The news last week on China's yuan was also good. The US Treasury sensibly opted against declaring China a currency manipulator. In response, the People's Bank of China began to ease the yuan's trading band, letting it rise. It will inevitably move past the barrier of eight to $US1 ($1.30), perhaps this week.
That will mean China is even better able to afford to buy Australian commodities. Not that it lacks funds. It has accumulated $US875 billion reserves, just above Japan's $US860 billion.
Besides the capacity to buy Australian, and the need for our resources, China also crucially has the inclination to do so.
While US business is embracing China over, around and below the Capitol, Australian business and governments are singing from the same song book. In some respects, Canberra is even taking a lead.
This is necessary for the big deals, which are all decided politically in China, at the State Council level.
That's why CNOOC, despite being eager to sign new gas deals, has been unable to follow through on the supply contracts agreed with Australia and Indonesia in 2002. Beijing has capped power prices because growth remains its dominant goal, and as the gas price has kept rising, the margin for the buyers has been wiped out.
There's a strong belief in China that Prime Minister John Howard, at a time when the balance of strength was with the gas market, not the supply, talked the producers into a bargain-basement deal that can't and won't be repeated.
Beijing has been sitting out the succeeding contracts, waiting for the economic cycle and the political imperative to come good again. But, of course, its own race for resources access all over the developing world is a crucial element of that escalation in the cycle.
While the prevailing circumstances are great for this basic complementariness with China, it's a different matter to presume that it's easy to leverage off that in other sectors.
Beijing has Australia pigeonholed, like every other body it deals with at home or abroad. And being merely good at providing services or products beyond that pigeonhole is unlikely to be good enough to capture a market.
For China is not, of course, capitalist. Few decisions are made from business plans.

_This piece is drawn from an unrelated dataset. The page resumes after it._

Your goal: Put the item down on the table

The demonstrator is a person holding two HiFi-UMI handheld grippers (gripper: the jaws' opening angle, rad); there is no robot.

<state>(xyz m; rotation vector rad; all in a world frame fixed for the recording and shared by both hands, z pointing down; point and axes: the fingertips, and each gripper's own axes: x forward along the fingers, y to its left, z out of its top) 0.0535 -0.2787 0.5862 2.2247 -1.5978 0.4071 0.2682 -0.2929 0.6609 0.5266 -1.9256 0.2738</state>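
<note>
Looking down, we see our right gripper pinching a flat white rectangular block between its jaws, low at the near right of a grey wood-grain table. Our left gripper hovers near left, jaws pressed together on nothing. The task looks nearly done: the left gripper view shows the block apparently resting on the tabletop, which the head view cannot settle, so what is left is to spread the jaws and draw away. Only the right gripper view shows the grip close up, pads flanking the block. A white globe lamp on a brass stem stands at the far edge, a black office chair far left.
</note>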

All the leading companies on its casinos of stock exchanges, in Shenzhen and Shanghai, are state-owned. So much money is sloshing around that, for now, misallocating it is not an issue.
Listed companies often simply use the funds they raise to buy speculative shares or real estate, and the recent announcement of new rules to stop such naughtiness merely underlines the extent of the problem without holding out too strong an expectation that serious consequences will follow.
Australia's prospect of making fresh inroads into new markets in China will depend considerably on how comprehensive the free trade agreement will be.
Talks start in earnest next week in Beijing, after months of exchanging information.
By the end of this year, we'll know the strength of the political direction issued to the Chinese negotiators from which everything else will or won't follow.